SEC Chair Goes to the Hill: A Laundry List of Projects
Chair Gensler testified on Capitol Hill earlier this week, outlining key initiatives he is exploring. The list of projects that Mr. Gensler is implementing is long and daunting. The day after his testimony the Chair appeared on CNBC where he reiterated a number of the projects mentioned in his testimony (here). He also suggested that the Commission needs a budget increase and more staff.
The projects identified by Chair Gensler included:
Market structure: The staff has been requested to look at five market structure projects. For the treasury market the staff has been asked to work with colleagues at the Department of the Treasury and the Federal Reserve on how to enhance resiliency and competition. He also requested that the staff reconsider some initiatives on Treasury trading platforms and to evaluate leveling the playing field by making sure that firms who are significant traders in the market are registered as dealers with the SEC.

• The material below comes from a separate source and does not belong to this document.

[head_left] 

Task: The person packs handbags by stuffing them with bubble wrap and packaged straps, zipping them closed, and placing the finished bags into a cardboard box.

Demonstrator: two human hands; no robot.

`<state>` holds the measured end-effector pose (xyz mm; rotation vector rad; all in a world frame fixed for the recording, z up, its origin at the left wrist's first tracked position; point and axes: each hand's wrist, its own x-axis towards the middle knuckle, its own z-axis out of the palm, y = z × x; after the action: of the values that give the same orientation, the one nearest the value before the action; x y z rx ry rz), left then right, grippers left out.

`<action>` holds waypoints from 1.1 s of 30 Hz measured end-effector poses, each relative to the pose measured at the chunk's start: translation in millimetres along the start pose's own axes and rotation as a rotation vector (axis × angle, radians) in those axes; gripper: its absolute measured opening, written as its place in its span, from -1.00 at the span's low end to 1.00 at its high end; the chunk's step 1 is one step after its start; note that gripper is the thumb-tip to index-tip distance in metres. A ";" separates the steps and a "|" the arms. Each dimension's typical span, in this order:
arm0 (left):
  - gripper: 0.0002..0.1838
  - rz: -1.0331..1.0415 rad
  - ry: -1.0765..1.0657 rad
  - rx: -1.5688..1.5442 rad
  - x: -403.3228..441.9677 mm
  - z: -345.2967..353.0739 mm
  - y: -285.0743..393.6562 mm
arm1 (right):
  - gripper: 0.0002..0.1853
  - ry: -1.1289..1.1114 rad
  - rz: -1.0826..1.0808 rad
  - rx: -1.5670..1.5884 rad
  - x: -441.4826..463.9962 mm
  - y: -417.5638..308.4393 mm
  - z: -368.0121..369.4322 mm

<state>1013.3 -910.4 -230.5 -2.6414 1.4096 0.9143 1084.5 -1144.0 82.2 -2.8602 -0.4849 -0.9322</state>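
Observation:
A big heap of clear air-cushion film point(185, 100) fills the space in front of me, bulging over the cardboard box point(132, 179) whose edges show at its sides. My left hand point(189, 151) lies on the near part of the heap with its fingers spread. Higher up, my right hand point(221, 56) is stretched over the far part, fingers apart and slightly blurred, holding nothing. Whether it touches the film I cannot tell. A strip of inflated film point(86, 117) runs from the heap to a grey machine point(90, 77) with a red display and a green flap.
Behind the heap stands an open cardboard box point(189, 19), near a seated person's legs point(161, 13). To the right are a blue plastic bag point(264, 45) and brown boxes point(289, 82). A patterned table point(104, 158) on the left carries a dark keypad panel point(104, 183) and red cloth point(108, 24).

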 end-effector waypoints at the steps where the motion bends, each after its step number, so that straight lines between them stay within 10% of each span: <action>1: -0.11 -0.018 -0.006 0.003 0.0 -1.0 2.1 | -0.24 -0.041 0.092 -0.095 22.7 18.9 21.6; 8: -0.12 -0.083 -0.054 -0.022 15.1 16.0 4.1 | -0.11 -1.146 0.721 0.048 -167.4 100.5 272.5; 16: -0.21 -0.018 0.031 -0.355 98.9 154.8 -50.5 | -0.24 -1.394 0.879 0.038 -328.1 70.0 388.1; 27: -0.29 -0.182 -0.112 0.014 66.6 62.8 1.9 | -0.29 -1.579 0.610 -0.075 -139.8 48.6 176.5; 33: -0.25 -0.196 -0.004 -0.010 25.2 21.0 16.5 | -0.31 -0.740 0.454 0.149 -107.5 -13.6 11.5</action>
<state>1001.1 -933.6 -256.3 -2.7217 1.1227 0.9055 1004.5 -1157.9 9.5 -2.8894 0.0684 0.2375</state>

Non-treasury fixed income market: Staff has been requested to consider how to improve efficiency and transparency in the fixed income markets – corporate bonds and municipal bonds.
Equity markets: Three projects are on tap here: 1) greater competition and efficiency; 2) how to address conflicts; and 3) ensure a level playing field.
Security-based swaps: Most of the projects here are in progress. The agency is currently implementing new rules here. Shortly, new post-trade transparency rules will go into effect. The Commission also has to finish the rules for registration and regulation of security-based swaps execution facilities. Finally, the staff has been asked to consider the implementation of new Exchange Act Section 10B which is concerned with disclosure of positions in the area.
Crypto: In this area the agency has several projects underway that may need Congressional assistance: the offer and sale of tokens; crypto trading and lending platforms; stable value coins; investment vehicles providing exposure to crypto assets or crypto derivatives; and custody of crypto assets. The Commission is also working with the CFTC in areas where the two overlap. In addition, the agency is reaching out to to the Federal Reserve, Department of Treasury and Office of the Comptroller. He is also encouraging platforms to come in and meet with the agency.
Predictive data analytics: Analytics are a key part of the transformative time in which we live, notes Chair Gensler. Advances here could inadvertently reflect historical biases from various data sets. The Commission just published a request for comment on digital engagement practices.
Issuer disclosure: The staff has been asked to develop proposals keyed to disclosure around climate risk, human capital, and cybersecurity.
SPACs, China and 10b-51 plans: Initially, the staff is developing recommendations to enhance disclosure around SPACs. Second, while Congress passed legislation last year regarding foreign entity disclosure, the agency is working to enhance disclosures regarding Chinese firms. There was no mention of requiring that Chinese firms comply with the SOX requirements regarding inspection of audit work papers. Finally, the agency is examining how to tighten the rules around the use of 10b-5-1 plans.
Funds and investment management: One project focuses on accountability for funds which, for example, label themselves as green or sustainable or with similar phrases. A second centers on private funds and conflicts of interest where enhanced disclosure may be key. Finally, Chair Gensler believes that the agency needs to build greater resiliency for money market funds and open-ended funds.
Enforcement and examinations. Despite all the projects, Enforcement continues to be the cop on the beat. At the same time Examinations is the ‘eyes and ears of the Commission.”
The list of projects underway is clearly long and ambitious. It is also incomplete, not mentioning topics like gamification and payment for order flow. Nevertheless, Chair Gensler is clearly engaging in a very ambitious list of projects.